### WORK TO COMPLETE
Copy every line from the material below that holds "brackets".

### GIVEN DATA
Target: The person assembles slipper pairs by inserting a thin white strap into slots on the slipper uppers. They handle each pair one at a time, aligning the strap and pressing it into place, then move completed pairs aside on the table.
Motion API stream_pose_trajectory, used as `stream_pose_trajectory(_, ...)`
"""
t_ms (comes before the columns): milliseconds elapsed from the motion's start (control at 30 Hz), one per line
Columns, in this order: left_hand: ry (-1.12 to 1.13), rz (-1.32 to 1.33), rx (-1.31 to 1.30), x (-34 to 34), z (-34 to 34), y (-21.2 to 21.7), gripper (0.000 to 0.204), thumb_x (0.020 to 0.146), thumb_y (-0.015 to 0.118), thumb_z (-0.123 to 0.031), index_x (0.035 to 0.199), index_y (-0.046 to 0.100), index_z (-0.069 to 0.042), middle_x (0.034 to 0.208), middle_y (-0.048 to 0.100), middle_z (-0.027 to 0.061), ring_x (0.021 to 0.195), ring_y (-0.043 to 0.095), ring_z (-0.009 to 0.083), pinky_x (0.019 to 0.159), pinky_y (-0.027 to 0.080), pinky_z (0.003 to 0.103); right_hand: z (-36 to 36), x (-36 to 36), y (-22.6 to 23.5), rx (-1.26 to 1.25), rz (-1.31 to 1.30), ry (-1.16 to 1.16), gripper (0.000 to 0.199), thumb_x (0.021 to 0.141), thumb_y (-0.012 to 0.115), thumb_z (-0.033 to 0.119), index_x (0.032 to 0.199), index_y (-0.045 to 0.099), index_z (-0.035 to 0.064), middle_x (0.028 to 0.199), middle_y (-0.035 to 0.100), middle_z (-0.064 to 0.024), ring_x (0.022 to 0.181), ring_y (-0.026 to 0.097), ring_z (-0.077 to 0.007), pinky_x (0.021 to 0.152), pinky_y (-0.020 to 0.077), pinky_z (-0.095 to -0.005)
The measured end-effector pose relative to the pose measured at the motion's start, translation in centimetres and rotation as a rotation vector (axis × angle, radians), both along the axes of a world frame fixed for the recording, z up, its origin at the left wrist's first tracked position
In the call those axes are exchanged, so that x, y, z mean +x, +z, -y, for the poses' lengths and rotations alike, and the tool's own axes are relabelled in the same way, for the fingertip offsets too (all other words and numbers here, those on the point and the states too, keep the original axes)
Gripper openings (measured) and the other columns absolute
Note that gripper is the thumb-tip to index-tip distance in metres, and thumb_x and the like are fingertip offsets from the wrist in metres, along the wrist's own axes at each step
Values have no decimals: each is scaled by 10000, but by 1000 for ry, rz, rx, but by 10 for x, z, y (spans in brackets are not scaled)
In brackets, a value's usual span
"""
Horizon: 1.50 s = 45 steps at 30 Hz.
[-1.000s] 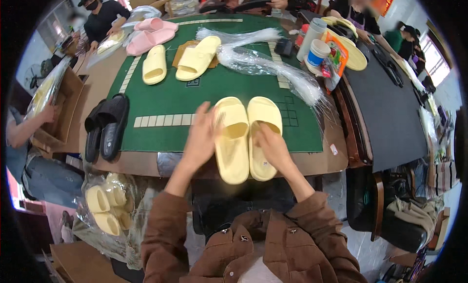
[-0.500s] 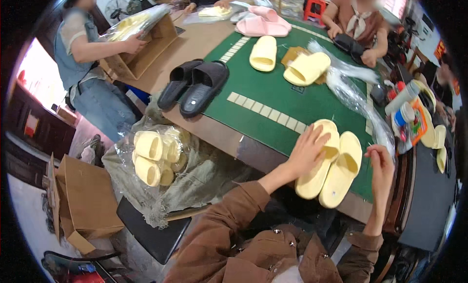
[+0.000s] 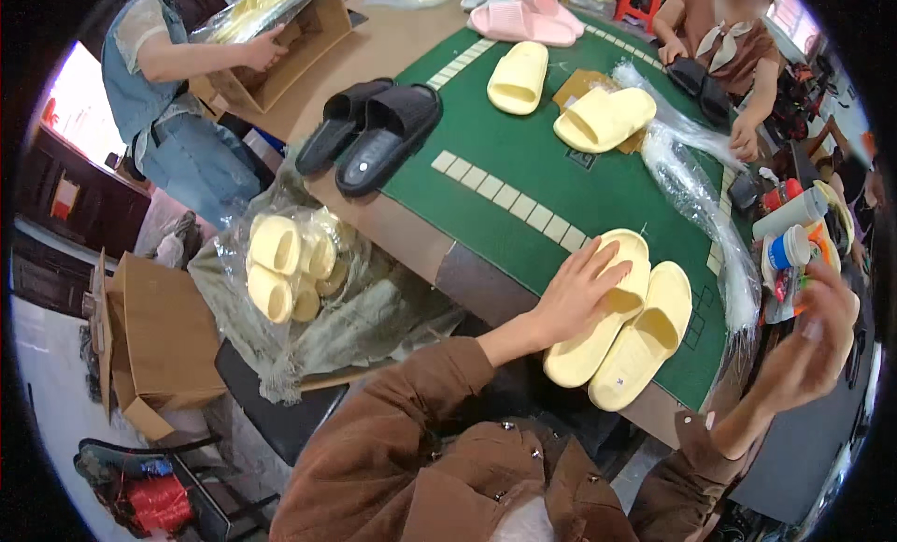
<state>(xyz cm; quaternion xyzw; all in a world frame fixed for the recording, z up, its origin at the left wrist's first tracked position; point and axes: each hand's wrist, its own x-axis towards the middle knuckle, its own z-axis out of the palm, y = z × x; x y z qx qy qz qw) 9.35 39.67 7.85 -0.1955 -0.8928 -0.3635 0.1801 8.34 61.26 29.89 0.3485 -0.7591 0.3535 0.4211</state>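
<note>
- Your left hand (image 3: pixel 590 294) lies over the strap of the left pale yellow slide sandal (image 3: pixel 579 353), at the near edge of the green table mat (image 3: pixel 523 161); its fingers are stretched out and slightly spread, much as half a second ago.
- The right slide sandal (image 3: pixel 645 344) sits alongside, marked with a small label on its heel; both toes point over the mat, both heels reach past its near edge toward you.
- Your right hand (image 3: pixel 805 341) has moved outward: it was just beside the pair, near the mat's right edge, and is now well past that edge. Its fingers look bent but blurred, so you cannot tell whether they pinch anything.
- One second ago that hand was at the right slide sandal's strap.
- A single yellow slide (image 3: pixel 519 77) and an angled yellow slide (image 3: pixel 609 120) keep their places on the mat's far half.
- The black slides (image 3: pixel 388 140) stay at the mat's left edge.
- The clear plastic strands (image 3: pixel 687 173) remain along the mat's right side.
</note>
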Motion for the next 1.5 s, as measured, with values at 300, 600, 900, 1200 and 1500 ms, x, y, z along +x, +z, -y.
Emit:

### RESULT OF THE EXERCISE
Values have no decimals: each is scaled by 10000, but by 1000 for ry, rz, rx, but by 10 for x, z, y (spans in brackets are not scaled)
In brackets, a value's usual span

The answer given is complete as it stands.